───── DATA FOR THE TASK ─────
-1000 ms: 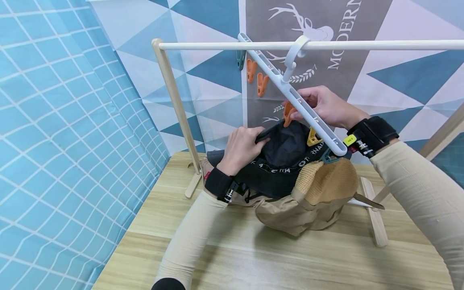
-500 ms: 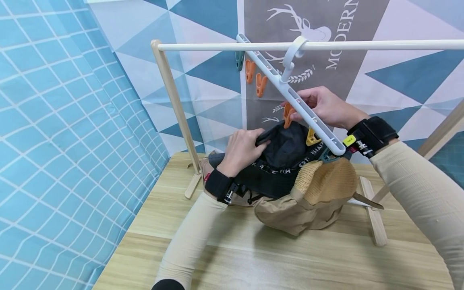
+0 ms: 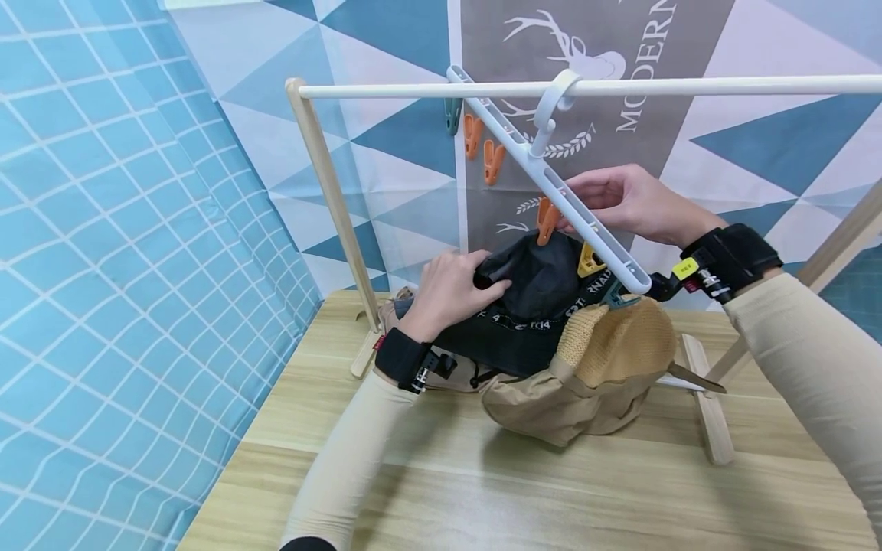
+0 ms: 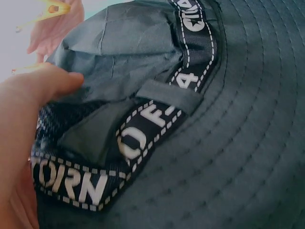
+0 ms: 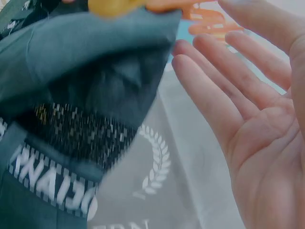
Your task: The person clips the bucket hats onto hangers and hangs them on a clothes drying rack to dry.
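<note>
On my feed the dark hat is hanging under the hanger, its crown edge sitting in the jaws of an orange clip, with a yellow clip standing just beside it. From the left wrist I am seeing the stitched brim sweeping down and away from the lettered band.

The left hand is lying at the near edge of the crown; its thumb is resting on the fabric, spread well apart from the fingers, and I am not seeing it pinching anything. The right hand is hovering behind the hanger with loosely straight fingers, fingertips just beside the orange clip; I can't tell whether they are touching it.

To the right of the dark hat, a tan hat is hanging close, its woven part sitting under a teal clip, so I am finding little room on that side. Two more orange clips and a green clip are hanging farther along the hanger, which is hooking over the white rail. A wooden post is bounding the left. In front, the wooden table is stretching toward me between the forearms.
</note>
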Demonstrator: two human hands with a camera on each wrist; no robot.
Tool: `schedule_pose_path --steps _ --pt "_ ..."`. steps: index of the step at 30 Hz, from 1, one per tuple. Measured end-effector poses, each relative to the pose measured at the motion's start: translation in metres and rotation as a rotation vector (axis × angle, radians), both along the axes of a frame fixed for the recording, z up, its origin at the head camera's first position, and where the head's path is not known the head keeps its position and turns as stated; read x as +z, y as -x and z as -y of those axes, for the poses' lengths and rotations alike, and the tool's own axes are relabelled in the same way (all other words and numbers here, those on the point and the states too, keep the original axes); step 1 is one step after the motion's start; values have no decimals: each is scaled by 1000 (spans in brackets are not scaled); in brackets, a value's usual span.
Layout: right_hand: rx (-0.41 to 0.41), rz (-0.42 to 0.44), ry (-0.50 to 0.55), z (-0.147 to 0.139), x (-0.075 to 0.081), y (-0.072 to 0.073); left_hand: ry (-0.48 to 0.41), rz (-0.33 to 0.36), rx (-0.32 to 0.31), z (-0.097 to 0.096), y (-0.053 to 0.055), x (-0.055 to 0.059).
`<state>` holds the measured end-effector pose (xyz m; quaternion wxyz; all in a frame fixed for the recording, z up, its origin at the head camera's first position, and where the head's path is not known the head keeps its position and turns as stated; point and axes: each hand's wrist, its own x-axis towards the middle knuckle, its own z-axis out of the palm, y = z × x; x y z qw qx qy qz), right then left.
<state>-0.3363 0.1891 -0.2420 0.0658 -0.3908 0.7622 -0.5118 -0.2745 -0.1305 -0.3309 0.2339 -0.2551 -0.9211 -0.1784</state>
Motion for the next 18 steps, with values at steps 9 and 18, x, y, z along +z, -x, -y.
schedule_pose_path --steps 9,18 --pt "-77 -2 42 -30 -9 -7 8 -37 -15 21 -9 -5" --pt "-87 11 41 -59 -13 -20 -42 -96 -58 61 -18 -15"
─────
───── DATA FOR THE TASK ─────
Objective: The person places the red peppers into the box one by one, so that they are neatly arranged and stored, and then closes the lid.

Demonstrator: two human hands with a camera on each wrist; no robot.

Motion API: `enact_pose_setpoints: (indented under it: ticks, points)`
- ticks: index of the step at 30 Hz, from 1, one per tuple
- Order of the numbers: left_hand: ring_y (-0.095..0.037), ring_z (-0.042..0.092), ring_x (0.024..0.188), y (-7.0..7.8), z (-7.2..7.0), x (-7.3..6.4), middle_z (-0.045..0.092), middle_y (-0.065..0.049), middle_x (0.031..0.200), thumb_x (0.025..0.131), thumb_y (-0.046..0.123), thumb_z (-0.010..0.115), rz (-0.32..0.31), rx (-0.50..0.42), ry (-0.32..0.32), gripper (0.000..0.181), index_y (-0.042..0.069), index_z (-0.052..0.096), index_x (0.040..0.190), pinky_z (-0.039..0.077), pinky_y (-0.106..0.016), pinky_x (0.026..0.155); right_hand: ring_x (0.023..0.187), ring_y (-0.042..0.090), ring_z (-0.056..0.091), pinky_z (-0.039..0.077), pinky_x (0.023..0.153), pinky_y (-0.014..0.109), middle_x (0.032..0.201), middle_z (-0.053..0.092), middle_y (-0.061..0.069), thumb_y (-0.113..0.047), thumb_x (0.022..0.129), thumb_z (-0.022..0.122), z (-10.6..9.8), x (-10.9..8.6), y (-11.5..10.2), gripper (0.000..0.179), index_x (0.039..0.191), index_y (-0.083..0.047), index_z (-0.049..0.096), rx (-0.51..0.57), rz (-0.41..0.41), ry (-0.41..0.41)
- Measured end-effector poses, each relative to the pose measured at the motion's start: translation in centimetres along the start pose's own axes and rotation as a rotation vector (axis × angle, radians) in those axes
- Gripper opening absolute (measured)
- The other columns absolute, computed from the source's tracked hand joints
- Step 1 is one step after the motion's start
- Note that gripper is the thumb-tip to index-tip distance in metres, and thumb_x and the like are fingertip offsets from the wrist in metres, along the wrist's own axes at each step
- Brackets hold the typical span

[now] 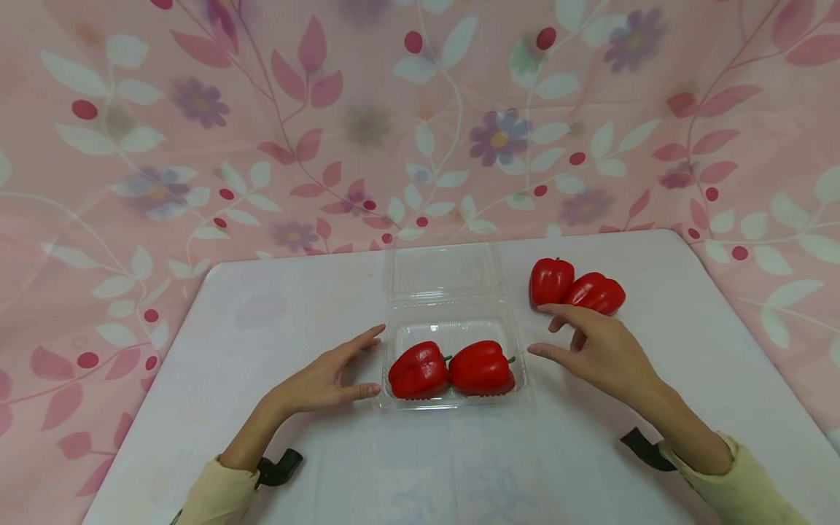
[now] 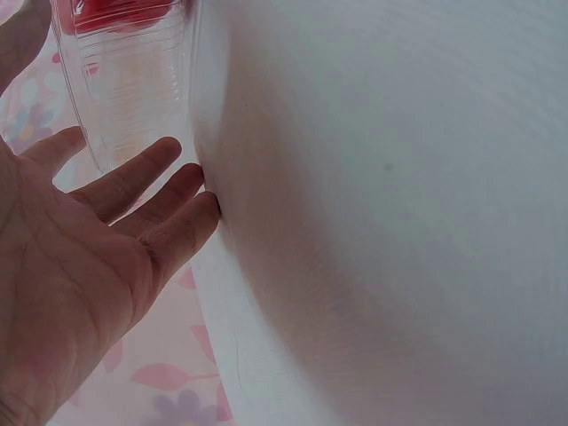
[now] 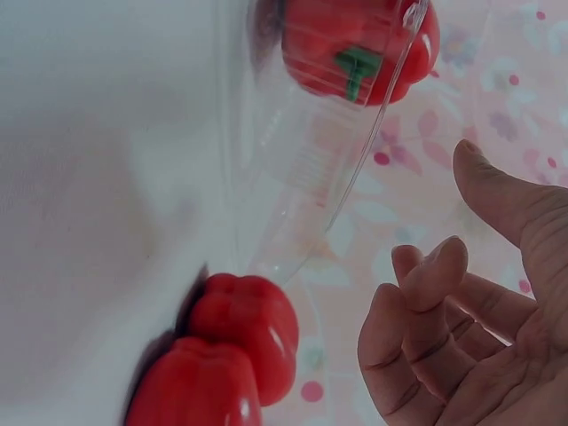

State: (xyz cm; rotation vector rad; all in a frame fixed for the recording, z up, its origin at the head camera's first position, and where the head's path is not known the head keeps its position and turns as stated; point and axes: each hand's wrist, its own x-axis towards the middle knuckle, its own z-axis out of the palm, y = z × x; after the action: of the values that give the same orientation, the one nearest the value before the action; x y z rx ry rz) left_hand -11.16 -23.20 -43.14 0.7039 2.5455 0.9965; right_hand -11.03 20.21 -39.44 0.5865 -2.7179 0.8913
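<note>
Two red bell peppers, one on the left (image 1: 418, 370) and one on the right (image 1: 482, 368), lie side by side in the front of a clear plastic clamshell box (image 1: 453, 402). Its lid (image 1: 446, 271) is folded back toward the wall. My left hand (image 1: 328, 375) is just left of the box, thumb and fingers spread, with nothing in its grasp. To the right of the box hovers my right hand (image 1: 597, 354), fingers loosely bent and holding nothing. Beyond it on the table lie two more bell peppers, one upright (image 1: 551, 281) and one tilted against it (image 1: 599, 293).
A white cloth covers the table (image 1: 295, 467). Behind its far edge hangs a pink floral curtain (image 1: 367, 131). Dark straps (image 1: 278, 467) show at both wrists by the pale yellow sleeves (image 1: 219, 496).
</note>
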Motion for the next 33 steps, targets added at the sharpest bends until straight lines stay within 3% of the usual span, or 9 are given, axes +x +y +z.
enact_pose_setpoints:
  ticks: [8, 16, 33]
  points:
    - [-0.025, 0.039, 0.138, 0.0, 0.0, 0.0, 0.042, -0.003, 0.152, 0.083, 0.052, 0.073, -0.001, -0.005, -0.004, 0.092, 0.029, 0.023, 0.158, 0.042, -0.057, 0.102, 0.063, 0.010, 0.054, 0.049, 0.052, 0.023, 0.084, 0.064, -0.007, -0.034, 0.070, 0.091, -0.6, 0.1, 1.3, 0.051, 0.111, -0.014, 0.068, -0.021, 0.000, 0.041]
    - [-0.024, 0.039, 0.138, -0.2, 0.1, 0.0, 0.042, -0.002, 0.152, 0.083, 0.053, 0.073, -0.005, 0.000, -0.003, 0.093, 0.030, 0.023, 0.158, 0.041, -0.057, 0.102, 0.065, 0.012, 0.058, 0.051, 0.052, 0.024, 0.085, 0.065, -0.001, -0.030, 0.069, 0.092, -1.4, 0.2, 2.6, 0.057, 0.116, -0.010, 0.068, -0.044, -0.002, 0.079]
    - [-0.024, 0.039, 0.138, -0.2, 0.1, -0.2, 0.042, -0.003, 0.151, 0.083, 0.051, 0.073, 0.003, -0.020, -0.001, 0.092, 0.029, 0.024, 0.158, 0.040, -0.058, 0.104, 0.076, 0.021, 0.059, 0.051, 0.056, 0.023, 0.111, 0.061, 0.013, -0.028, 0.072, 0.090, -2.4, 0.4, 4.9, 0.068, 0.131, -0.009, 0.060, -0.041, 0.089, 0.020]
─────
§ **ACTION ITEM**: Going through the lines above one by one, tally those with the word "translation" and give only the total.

§ **THE COMPLETED TASK**: 2